单个活细胞内的葡萄糖吸收过程
Researchers at Columbia University have reported a new approach to visualize glucose uptake activity in single living cells by light microscopy with minimum disturbance. In a recent study published in Angewandte Chemie International Edition, Associate Professor of Chemistry Wei Min's team developed a new glucose analogue that can mimic the natural glucose, and imaged its uptake as energy source by living cancer cells, neurons and tissues at the single cell level. Glucose is consumed as an energy source by almost all life forms, from bacteria to human. The uptake of glucose by cells closely reflects their energetic needs, and is becoming poorly regulated in many pathological conditions such as obesity, diabetes and cancer. To visualize this important process, several prominent techniques have been developed in the past few decades. Radioactive fluorine-18 labeled glucose FDG is widely applied in clinical cancer diagnostics to locate metabolic hot spots in human body using positron emission tomography (PET). Magnetic resonance imaging (MRI) has recently demonstrated glucose imaging in mouse tumors. Although both methods find great use in clinical application, they do not have sufficient spatial resolution to visualize glucose uptake down to single cells.
To image glucose uptake activity at the cellular level, glucose analogues labeled with fluorescent dyes have been developed. Unfortunately, tagging fluorophores onto glucose alters its chemical property. Moreover, fluorescent dyes are always larger than the glucose itself. Therefore, most fluorescent glucose analogues have undesired interactions in cells and tissues, which would bias the true glucose distribution.
To overcome these problems, Min and his team developed a new modality to visualize glucose uptake activity inside single cells based on stimulated Raman scattering (SRS) imaging, and demonstrated its use in live cancer cells, tumor xenograft tissues, primary neurons and mouse brain tissues.
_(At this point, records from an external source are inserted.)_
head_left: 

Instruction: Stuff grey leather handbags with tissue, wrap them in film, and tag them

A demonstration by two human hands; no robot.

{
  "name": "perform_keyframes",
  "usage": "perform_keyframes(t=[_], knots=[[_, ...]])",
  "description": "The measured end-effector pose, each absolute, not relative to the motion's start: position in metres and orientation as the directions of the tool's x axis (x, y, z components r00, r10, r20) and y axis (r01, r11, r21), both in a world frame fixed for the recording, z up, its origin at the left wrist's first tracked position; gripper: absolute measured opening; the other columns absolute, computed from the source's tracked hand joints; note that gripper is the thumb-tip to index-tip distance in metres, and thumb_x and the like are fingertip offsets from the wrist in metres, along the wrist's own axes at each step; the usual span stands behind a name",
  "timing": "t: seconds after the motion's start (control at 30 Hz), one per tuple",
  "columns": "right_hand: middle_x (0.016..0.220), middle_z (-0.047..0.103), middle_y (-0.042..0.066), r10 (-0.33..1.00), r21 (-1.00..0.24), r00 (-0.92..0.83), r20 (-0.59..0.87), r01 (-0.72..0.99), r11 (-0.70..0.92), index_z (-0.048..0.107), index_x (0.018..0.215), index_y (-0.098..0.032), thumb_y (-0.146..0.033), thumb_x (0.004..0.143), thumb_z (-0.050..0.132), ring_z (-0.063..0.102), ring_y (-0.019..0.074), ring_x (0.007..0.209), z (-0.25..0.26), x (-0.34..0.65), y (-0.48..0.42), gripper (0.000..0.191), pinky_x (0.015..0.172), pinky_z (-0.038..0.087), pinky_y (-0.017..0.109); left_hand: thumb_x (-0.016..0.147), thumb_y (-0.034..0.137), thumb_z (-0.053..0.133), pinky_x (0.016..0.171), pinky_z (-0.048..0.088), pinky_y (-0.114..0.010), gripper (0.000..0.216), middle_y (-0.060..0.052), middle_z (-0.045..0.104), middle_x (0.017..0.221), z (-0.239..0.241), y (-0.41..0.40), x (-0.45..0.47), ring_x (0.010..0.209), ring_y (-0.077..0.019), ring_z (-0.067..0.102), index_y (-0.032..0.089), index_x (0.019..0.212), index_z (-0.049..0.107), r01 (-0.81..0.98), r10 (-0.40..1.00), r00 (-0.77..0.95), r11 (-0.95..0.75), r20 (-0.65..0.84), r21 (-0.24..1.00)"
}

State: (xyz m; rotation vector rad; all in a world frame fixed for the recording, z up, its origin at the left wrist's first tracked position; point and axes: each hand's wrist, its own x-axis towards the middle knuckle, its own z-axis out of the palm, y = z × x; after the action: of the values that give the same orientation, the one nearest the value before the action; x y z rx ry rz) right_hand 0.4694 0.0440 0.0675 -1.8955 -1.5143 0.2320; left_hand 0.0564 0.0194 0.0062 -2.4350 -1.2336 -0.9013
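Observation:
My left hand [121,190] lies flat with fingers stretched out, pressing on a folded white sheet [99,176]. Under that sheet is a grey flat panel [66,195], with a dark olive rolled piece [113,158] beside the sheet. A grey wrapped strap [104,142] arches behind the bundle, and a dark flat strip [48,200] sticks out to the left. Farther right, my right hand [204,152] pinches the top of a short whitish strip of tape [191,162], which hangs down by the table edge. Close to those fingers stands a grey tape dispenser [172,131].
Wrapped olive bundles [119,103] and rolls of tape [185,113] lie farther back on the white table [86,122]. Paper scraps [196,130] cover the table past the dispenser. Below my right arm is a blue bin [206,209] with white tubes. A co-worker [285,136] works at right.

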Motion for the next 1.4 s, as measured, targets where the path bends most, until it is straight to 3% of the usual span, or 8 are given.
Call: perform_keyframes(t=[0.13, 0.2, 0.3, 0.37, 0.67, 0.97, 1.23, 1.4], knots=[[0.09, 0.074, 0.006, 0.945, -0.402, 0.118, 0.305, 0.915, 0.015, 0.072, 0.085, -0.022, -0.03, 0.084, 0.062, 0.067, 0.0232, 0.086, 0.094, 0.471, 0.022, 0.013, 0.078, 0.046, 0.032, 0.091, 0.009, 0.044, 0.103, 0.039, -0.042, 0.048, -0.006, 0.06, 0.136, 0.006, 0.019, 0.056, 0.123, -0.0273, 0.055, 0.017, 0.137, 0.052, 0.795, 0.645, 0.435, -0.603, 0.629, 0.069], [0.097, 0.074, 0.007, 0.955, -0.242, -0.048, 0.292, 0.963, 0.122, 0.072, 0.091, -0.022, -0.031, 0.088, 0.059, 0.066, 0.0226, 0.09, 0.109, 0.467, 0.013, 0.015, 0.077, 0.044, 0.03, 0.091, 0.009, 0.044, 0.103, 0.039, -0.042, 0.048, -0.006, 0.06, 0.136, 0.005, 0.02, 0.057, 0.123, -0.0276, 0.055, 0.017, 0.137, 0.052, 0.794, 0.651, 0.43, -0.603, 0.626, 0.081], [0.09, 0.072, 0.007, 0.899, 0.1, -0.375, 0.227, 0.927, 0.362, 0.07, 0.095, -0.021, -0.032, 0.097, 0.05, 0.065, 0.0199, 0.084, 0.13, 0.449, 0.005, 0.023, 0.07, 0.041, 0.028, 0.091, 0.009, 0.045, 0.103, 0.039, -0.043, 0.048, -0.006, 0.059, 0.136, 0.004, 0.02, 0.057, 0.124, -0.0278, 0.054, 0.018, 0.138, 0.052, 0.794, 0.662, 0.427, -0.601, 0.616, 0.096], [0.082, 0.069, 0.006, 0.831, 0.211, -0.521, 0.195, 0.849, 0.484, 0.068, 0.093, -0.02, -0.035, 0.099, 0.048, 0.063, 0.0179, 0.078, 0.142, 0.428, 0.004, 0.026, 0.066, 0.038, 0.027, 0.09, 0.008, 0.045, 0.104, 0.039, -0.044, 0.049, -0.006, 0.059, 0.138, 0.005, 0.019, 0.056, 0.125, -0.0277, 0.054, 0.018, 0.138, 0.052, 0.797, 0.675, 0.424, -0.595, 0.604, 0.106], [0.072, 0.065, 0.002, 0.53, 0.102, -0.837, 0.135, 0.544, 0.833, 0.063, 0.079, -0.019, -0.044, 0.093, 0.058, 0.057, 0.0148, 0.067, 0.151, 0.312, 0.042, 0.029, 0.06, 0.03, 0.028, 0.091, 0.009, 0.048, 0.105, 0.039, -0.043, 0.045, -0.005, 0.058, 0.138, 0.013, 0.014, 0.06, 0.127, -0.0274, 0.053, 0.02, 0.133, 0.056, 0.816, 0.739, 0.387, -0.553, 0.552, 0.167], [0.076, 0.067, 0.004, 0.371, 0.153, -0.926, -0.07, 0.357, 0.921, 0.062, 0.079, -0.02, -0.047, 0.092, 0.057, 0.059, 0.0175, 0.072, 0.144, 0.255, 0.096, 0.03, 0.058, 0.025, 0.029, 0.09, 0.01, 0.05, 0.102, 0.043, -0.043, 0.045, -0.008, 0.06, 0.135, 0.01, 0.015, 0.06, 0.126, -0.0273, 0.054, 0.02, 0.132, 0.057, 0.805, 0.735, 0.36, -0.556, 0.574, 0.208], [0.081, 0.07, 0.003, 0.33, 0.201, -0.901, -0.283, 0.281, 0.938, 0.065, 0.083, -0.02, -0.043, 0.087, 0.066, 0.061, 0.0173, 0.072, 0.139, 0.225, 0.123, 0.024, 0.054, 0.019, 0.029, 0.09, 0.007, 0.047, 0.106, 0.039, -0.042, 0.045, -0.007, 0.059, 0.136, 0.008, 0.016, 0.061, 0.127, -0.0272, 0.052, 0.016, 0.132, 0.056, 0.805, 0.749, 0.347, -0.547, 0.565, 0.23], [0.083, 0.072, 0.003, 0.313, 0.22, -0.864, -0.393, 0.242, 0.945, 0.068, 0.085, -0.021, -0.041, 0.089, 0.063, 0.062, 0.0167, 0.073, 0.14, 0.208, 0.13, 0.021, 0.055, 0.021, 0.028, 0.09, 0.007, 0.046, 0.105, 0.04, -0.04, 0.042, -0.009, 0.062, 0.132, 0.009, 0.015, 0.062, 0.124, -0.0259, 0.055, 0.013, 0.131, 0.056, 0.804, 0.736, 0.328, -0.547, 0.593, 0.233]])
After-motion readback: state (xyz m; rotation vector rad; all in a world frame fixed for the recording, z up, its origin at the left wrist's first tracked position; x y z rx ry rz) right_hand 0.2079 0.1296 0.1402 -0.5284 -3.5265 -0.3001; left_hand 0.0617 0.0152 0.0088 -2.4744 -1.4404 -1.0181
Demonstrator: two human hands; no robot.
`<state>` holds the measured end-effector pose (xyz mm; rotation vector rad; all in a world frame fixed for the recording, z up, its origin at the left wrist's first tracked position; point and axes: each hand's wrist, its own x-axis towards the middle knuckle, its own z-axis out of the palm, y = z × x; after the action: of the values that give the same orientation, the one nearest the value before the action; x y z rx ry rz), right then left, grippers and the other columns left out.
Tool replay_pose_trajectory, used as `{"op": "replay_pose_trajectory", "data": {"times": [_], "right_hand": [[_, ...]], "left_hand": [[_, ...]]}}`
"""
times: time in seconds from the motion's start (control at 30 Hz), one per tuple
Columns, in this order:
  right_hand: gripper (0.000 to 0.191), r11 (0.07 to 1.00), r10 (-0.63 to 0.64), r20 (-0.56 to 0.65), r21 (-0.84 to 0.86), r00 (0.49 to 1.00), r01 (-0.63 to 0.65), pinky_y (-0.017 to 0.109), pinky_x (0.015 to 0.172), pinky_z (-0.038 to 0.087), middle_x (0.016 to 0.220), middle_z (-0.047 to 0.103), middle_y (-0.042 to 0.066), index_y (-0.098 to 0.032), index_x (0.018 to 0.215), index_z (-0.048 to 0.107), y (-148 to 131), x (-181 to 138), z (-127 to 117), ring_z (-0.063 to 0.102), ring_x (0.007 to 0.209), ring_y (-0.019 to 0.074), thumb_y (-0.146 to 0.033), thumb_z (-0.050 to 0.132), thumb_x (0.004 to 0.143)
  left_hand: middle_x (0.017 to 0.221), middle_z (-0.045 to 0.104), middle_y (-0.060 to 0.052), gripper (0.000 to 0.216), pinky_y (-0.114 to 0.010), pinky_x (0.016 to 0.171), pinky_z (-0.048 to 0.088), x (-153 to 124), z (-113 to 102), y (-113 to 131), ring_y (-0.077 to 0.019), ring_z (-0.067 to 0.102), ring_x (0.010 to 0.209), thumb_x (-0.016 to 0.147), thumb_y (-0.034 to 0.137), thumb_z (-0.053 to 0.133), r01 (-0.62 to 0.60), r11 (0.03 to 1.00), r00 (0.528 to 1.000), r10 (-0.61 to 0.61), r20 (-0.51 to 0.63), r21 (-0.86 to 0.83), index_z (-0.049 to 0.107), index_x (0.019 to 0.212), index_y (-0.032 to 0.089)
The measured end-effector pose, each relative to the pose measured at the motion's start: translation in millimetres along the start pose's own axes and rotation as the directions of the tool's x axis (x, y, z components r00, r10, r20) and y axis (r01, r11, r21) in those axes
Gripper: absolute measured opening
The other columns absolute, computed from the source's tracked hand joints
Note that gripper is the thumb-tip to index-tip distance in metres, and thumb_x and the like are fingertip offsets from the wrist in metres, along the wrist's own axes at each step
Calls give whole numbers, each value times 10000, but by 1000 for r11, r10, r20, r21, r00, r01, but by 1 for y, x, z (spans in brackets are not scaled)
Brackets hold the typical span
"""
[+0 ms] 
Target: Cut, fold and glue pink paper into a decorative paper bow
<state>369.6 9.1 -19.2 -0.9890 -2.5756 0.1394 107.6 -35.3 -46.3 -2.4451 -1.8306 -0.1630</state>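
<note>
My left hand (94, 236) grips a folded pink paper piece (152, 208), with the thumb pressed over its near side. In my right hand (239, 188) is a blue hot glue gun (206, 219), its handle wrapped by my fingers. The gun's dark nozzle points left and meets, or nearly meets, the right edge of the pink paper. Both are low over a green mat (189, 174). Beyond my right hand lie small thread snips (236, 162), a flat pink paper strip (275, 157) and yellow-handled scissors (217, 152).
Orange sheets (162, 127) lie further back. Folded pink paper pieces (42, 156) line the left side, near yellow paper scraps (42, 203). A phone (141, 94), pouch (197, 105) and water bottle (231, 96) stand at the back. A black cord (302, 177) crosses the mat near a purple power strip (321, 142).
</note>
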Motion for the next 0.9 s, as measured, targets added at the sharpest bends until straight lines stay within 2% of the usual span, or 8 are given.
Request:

Coupling SRS with alkyne tags has been reported earlier by the same group as a general strategy for imaging small biomolecules [2]. Specifically, glucose is labeled with a small alkyne tag (i.e., carbon-carbon triple bond) to generate a strong and characteristic Raman scattering signal in the otherwise silent region, which can be picked up by SRS microscope with high sensitivity and specificity to produce a quantitative concentration map in three dimensions.